Zemaria Pinto
Sobre poesia, poemas & poetas
Se o homem se esquecesse da poesia, se esqueceria de
si próprio. Voltaria ao caos original.
(Octavio Paz)
I - A ditadura do dicionário
Poesia versus poema. De tão antigo, o
tema pode parecer ao leitor menos atento um tanto esgotado. Nada
mais enganoso. É recorrente escrever, e falar, que fulano lançou um
livro de "poesias", sicrano recitou suas "poesias", fulaninha vai
lançar um livro de "poesias" etc. Vá ao dicionário e constate:
poesia é uma "composição poética de pequena extensão". Até quantos
versos, exatamente? - poderá perguntar o leitor cioso das precisões
matemáticas e/ou lingüísticas. Não sei. Mas, esqueçamos o que diz o
dicionário e caminhemos um pouco por esse movediço e improvável
terreno da teoria literária.
Poesia é o gênero literário,
subdivisível nas categorias épica, dramática e lírica. Poesia é a
experiência cósmica de um poeta, o conjunto de sua obra. Poesia pode
ser também o coletivo do fazer poético em um determinado tempo ou
espaço. O poema, por sua vez, é, para efeito didático, a unidade que
enforma o todo da poesia: é a composição, um conjunto de versos
dispostos de maneira arbitrária pelo poeta, obedecendo a cânones
preestabelecidos, estando entre estes, inclusive, a desobediência a
cânones preestabelecidos!
Poesia e poema são, portanto, dois
animais distintos: este vive sem aquela tanto quanto esta não
precisa daquele para ser. Um poema sem poesia, então? Claro, digno
da lata de lixo mais próxima, mas um poema. E quantos poemas são
perpetrados e quantos livros de poemas são editados sem poesia... A
contrapartida define um paradoxo insofismável: a poesia é um estado
do ser, é contemplação mística, é o i/logismo a serviço do
ir/racional - a poesia é. Ponto.
Há uma enorme carga de poesia em
Grande Sertão: Veredas, em A Paixão Segundo GH. Há poesia num quadro
de Van Gogh, num filme de Herzog, num pôr-do-sol no rio Negro, num
fim de tarde em São Paulo, num passo de contradança, e, com o perdão
da má palavra, também se encontra poesia num sorriso de criança. Já
o poema, o poema-coisa, o poema-com-poesia, traduz em palavras
aquilo que o artista-poeta discerniu no ser da poesia: a poesia
traduzida em música, a poesia das imagens, a poesia que inventa
línguas, remove palavras e fundamenta a linguagem.

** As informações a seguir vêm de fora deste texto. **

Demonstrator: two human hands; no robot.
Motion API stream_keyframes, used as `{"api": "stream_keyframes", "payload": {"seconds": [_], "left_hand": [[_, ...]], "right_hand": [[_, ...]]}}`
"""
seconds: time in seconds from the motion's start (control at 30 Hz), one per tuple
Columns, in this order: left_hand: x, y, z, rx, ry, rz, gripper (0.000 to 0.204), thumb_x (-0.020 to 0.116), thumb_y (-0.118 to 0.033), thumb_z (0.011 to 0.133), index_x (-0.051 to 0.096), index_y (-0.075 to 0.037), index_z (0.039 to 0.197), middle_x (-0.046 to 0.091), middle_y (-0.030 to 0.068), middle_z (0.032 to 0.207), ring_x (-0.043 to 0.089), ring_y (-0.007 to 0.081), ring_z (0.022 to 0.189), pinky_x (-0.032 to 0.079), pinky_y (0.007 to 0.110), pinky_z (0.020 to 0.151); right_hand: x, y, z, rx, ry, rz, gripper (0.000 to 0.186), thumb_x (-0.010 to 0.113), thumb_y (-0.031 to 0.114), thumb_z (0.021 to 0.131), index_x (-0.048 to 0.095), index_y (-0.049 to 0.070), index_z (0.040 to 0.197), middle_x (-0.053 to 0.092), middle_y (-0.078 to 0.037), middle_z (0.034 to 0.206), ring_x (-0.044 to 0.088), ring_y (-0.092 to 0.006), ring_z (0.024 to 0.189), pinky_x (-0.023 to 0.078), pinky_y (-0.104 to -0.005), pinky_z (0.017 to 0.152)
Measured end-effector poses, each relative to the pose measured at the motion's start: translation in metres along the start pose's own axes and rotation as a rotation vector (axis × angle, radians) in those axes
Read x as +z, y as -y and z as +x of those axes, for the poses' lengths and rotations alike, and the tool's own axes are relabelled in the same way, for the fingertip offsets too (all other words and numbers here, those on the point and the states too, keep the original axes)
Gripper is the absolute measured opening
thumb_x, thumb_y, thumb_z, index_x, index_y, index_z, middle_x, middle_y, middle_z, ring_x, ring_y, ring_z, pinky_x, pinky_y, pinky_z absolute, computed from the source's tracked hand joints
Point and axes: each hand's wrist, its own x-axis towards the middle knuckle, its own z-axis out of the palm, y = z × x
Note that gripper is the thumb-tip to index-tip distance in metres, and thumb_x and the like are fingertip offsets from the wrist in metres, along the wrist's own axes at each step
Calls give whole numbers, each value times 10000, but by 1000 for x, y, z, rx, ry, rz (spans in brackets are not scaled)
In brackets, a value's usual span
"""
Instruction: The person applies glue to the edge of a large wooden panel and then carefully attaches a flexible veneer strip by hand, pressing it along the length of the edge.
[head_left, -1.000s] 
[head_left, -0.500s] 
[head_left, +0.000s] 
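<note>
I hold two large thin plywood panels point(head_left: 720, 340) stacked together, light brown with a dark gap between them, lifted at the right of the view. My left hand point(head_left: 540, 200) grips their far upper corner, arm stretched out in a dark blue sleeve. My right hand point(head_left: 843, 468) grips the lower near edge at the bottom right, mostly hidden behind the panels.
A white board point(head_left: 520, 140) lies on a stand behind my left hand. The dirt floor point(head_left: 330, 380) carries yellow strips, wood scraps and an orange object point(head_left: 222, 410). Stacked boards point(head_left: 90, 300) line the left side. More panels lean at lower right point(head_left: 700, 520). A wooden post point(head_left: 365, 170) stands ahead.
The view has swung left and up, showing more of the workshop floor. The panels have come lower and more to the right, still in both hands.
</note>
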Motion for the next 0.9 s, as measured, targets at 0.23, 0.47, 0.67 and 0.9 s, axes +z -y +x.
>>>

A didática do dicionário, já não tenho
mais nenhuma dúvida, é um instrumento ideológico de coerção à
poesia: ao tentar reduzir o geral dando-lhe a mesma definição, e,
por extensão, as mesmas deformações do específico, procura, em
verdade, eliminar ou esquecer o caráter arquetípico primordial da
poesia - porque é através da palavra que o homem se aproxima do Ser
e de si mesmo. Ignorar essa relação é frustrar todo o acúmulo de
conhecimento produzido, desde Aristóteles às mais recentes
discussões sobre o caráter intersemiótico da poesia.
Para o leitor cúmplice que aceita que
poema e poesia são vocábulos cujos significados se interpolam mas
jamais se cruzam, ainda que sejam partes da mesma gênese grega
(poesia = fazer, poema = o que se faz), cito um exemplo bem mais
prosaico do reacionarismo do dicionário: ao nomear o feminino de
poeta como poetisa, diz que esta é uma "mulher que faz poesias".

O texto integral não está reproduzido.